Swapper Algorithms - Clock

  • The clock algorithm improves upon second chance FIFO

  • Second chance FIFO suffers from many modifications to its internal list.

  • The clock algorithm uses a uses a circular list and stores a pointer to the oldest page. When a page fault occurs, the page pointed to is inspected. If its read bit is 0, it is evicted. If the read bit is 1, it is set to 0 and the pointer advances.

  • In reality, the clock algorithm is only very slightly better than second chance FIFO.

Swapper Algorithms - LRU

  • LRU - Least Recently Used

  • LRU in practice is often close to optimal

  • LRU assumes:

    • Pages that have been heavily used recently will be heavily used in the near future

    • Pages that have not been used recently will not be used in the near future

  • To maintain the data necessary to implement LRU, the OS would have to maintain a linked list of all pages in physical memory. This list would have the most recently used page in the head and the least recently used page in the tail. This is not cheap. Every access requires a search of the list. Also the list can be very big.

Swapper Algorithms - LRU/NFU

  • NFU: Not Frequently Used - a software implementation of LRU

  • Each page gets a counter in the page table.

  • At each clock interrupt, the OS scans the page table and for each page with the read bit = 1, increments the counter

  • When a page fault occurs, the page with the lowest counter is evicted

  • Problems with NFU

    • NFU isn’t forgetful enough

    • If a single page is very heavily accessed and then never again, it will take a long time for it to be evicted (if ever).

Swapper Algorithms - LRU/NFU - Aging

  • NFU can be improved with an approach called aging

  • NFU+Aging is a commonly used algorithm

  • Aging changes NFU slightly:

  • When a clock interrupt occurs, two things happen:

    • For each page with a read bit set to 1, the most significant bit in the counter for that page is set.

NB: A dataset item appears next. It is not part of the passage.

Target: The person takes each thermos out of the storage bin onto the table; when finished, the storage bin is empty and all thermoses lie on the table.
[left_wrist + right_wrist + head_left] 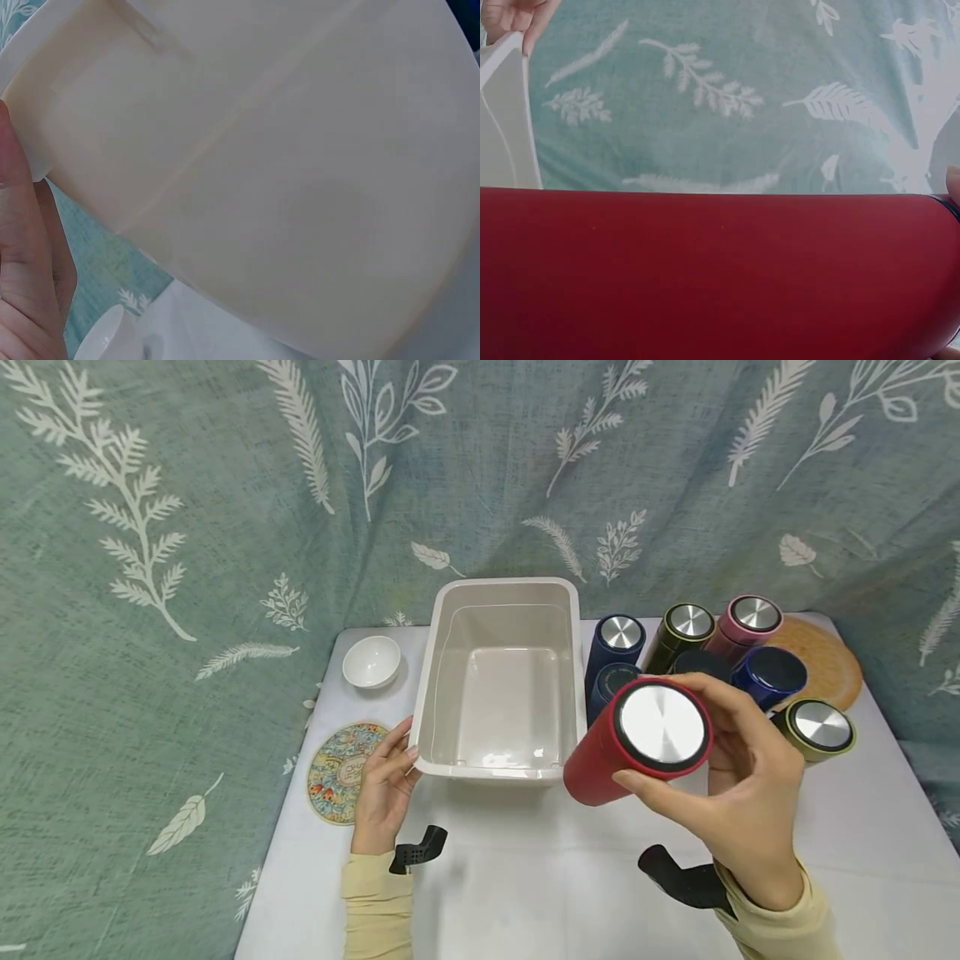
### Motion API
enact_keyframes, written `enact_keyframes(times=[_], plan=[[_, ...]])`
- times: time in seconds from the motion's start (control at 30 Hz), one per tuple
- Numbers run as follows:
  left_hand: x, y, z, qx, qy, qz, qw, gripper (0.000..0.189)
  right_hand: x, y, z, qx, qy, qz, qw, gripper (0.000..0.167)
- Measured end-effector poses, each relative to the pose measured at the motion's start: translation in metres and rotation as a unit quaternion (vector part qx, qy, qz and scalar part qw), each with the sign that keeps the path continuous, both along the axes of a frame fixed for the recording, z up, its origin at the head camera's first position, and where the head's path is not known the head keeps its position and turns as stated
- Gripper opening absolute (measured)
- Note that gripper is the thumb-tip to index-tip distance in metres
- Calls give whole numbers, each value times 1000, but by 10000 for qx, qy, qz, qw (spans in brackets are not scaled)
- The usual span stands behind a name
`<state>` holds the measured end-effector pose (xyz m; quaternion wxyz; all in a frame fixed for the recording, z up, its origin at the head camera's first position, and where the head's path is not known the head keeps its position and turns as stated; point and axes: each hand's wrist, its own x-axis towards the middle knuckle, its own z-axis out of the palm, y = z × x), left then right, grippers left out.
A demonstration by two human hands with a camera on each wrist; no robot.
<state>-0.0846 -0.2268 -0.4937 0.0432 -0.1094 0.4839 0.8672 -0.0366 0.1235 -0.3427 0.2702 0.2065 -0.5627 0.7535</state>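
My right hand (750,793) grips a red thermos flask (596,768) near its silver-topped lid, thumb on the near side and fingers on the far side. The flask is tilted, its lid toward the head camera, beside the bin's near right corner. In the right wrist view the red body (705,277) fills the lower half. My left hand (384,793) pinches the near left corner of an off-white plastic bin (425,693), which has nothing inside. From the left wrist, the bin's outer wall (300,187) takes up most of the view.
Several flasks stand right of the bin, among them a navy one (611,643), a pink one (738,627) and an olive-green one (813,731). A round wooden board (832,656) lies behind them. On the left are a white bowl (372,662) and a patterned round mat (330,777).
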Motion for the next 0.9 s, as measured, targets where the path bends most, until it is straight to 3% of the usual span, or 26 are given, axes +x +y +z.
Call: enact_keyframes(times=[0.23,0.43,0.53,0.63,0.7,0.77,0.9], plan=[[0,1,0,34,16,28,10000,46,12,27,-9,-342,-171,-233,9990,82],[-1,2,0,34,22,31,10000,46,14,43,-24,-62,-528,-743,9958,82],[-1,1,0,23,36,10,10000,46,13,50,-35,699,-1263,-1512,9779,81],[-1,1,0,-6,41,9,10000,46,11,55,-51,1558,-2102,-2129,9414,81],[-1,1,0,-22,56,25,10000,45,8,58,-62,1962,-2515,-2279,9200,81],[0,1,0,-4,56,50,10000,45,4,61,-73,1883,-2705,-2207,9180,80],[1,1,-1,86,67,43,9999,46,-1,64,-90,1388,-2762,-1999,9298,78]])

    • Each page has its counter value shifted to the right, thereby decreasing it.

Swapper Algorithms - LRU/NFU - Aging

  • When a page fault occurs, the page with the lowest counter is evicted.

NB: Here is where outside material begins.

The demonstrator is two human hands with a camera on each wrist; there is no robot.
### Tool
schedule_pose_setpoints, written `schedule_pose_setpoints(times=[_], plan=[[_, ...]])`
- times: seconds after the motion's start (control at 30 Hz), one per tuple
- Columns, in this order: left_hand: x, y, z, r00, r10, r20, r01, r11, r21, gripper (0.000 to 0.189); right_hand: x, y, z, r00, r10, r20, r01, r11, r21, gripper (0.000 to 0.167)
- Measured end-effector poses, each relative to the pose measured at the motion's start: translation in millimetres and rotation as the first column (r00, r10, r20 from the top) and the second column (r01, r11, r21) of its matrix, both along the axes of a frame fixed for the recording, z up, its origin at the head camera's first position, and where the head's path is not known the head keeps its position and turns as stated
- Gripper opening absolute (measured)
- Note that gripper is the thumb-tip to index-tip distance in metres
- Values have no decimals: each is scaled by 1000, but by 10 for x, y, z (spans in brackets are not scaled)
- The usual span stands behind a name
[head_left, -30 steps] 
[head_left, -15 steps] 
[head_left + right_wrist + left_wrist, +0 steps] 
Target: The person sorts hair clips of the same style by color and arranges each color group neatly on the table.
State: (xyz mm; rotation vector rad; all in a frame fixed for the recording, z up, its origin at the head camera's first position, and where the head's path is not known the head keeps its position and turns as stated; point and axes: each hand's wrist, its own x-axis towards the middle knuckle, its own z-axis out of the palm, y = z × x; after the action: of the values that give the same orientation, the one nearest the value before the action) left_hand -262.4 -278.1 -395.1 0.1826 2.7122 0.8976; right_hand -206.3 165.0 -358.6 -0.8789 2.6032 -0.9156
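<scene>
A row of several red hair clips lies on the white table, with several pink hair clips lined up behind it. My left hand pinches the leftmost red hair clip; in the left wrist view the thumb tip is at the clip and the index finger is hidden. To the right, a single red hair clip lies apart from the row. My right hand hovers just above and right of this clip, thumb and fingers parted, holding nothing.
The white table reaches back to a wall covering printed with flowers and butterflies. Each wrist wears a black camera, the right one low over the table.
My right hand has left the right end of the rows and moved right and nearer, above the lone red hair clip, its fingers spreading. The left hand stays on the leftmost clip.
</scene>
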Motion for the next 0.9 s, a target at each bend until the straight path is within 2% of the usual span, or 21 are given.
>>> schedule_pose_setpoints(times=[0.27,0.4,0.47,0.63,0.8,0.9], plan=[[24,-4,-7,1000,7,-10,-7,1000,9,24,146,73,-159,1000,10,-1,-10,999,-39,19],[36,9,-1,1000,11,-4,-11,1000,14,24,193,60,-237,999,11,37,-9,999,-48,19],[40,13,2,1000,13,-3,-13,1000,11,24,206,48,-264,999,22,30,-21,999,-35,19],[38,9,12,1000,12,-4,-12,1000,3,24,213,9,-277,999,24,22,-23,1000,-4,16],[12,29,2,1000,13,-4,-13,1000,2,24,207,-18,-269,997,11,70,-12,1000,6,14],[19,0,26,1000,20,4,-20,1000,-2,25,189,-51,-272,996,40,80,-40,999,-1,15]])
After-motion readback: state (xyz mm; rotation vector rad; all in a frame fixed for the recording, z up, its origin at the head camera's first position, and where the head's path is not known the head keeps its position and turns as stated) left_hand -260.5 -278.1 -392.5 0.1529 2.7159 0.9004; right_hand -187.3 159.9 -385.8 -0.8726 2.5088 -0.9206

  • This policy more closely approximates LRU by favoring recently accessed pages and penalizing pages that have not been recently access by decreasing their value.

  • This algorithm falls short of LRU in two ways:

    • The number of bits in the counter are finite. This allows for two pages two have the value of zero, but one of them being more recently used.

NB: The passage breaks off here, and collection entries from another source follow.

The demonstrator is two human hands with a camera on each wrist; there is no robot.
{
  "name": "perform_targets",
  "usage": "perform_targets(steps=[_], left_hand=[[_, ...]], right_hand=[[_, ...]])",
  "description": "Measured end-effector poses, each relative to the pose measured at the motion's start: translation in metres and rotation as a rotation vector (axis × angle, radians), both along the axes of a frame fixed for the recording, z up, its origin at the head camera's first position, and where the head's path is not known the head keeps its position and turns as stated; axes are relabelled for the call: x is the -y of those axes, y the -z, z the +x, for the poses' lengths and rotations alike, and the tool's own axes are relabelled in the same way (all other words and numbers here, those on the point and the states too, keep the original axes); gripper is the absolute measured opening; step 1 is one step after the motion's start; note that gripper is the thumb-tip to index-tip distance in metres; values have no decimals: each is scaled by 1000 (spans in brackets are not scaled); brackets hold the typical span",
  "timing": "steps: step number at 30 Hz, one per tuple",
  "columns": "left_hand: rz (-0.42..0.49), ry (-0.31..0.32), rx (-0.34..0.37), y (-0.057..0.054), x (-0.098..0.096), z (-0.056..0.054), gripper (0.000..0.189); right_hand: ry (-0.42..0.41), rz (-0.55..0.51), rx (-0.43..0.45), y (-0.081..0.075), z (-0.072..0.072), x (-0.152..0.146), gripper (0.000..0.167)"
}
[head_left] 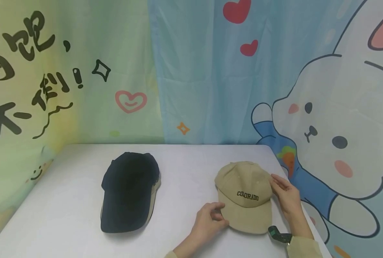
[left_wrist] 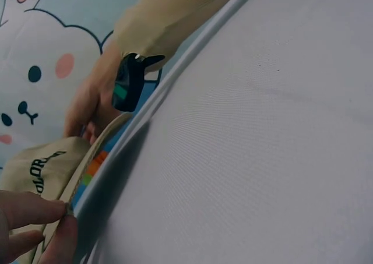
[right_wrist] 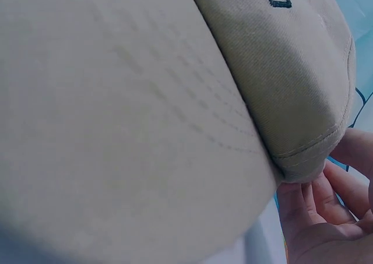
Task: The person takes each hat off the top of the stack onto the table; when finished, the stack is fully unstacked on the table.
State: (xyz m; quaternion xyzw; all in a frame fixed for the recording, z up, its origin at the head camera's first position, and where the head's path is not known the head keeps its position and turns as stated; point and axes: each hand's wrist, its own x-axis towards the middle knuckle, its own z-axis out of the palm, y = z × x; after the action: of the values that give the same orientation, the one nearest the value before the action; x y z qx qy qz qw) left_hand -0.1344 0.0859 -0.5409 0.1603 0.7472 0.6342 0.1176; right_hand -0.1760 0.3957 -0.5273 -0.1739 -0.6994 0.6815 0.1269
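A beige baseball cap with COLORADO in dark letters faces forward on the right side of the white table. My left hand pinches the left edge of its brim between thumb and fingers; the left wrist view shows these fingers at the brim edge. On the opposite side, my right hand holds the lower rim of the crown, and in the right wrist view its fingers curl under that rim. A dark navy baseball cap lies to the left, brim toward me, with neither hand near it.
The white table ends at a printed curtain with hearts and a large rabbit. A small dark camera is strapped at the right wrist, close to the cap's brim. The table's right edge runs just beside my right forearm.
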Motion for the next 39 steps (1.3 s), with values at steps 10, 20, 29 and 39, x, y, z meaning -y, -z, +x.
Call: perform_targets(steps=[10, 20, 29, 39], left_hand=[[-55, 0, 5, 4, -1, 2, 51], [-58, 5, -7, 8, -2, 3, 50], [-83, -21, -49, 7, -3, 6, 48], [-117, -53, -109, 6, -4, 6, 50]], right_hand=[[4, 125, 57, 4, 4, 0, 61], [29, 174, 144, 9, 5, 2, 64], [39, 88, 155, 12, 6, 4, 64], [37, 2, 113, 16, 5, 5, 64]])
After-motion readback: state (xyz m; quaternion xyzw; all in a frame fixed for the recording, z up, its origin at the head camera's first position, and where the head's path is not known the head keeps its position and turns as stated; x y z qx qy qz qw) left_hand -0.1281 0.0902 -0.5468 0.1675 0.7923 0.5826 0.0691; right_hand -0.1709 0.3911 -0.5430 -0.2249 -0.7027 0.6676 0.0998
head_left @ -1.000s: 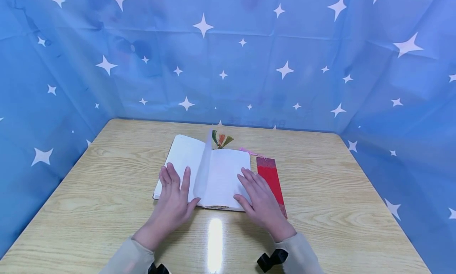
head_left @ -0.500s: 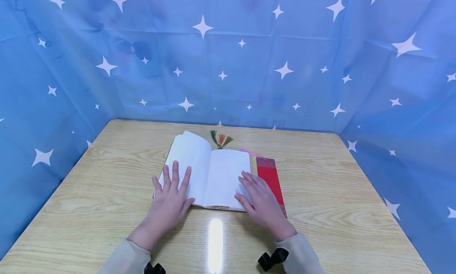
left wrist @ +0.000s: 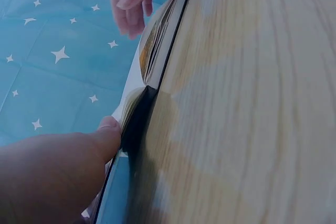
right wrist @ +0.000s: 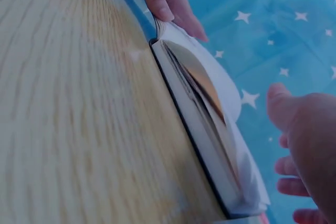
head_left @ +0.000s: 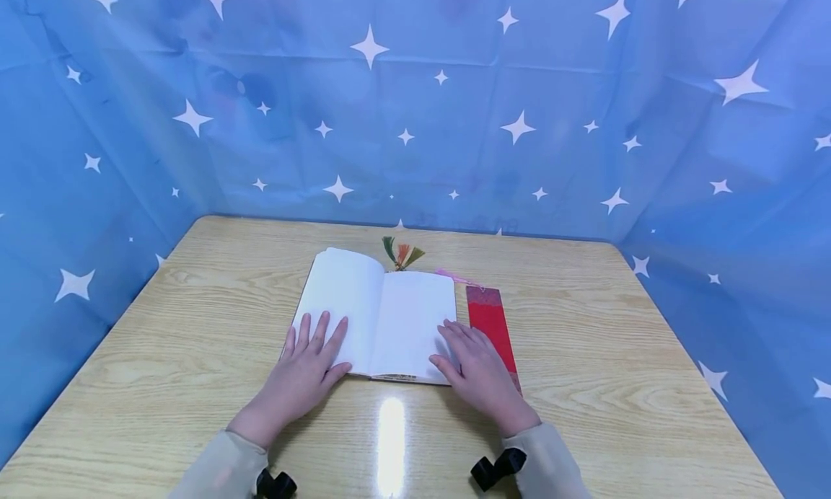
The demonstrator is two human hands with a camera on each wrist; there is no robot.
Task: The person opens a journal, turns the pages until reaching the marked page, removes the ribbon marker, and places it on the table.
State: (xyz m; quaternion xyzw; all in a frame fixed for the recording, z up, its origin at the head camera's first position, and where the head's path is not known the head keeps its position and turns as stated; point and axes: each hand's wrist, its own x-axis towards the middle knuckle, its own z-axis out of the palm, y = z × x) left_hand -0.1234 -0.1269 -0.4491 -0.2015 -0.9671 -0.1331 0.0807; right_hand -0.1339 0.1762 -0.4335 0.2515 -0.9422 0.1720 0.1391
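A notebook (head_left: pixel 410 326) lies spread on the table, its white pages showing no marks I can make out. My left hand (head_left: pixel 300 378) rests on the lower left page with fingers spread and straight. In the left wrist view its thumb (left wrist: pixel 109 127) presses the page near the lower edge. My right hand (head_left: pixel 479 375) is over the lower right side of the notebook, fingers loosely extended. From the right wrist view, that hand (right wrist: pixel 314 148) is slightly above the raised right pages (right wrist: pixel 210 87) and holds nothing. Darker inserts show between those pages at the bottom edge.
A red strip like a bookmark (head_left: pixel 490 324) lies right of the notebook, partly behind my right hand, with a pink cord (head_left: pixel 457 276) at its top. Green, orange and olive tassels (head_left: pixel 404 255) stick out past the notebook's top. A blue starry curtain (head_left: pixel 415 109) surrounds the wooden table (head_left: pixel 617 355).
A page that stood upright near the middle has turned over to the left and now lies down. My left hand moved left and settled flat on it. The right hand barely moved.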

    • The algorithm is constrained to the grain of a clock interrupt. All pages accessed between two successive interrupts are considered to be as recently accessed as each other.

Belady’s Anomoly

  • A seemingly obvious assumption to make is that having more physical pages will reduce the total number of page faults.

  • This assumption isn’t true for all page replacement algorithms and all access patterns.

  • Example - Assume that there are 5 virtual pages numbered from 0 to 4 and these pages are accessed with the following pattern using FIFO:

    • 3 2 1 0 3 2 4 3 2 1 0 4

    • In this case, having 3 physical pages will result in 9 page faults and having 4 physical pages will lead to 10 page faults!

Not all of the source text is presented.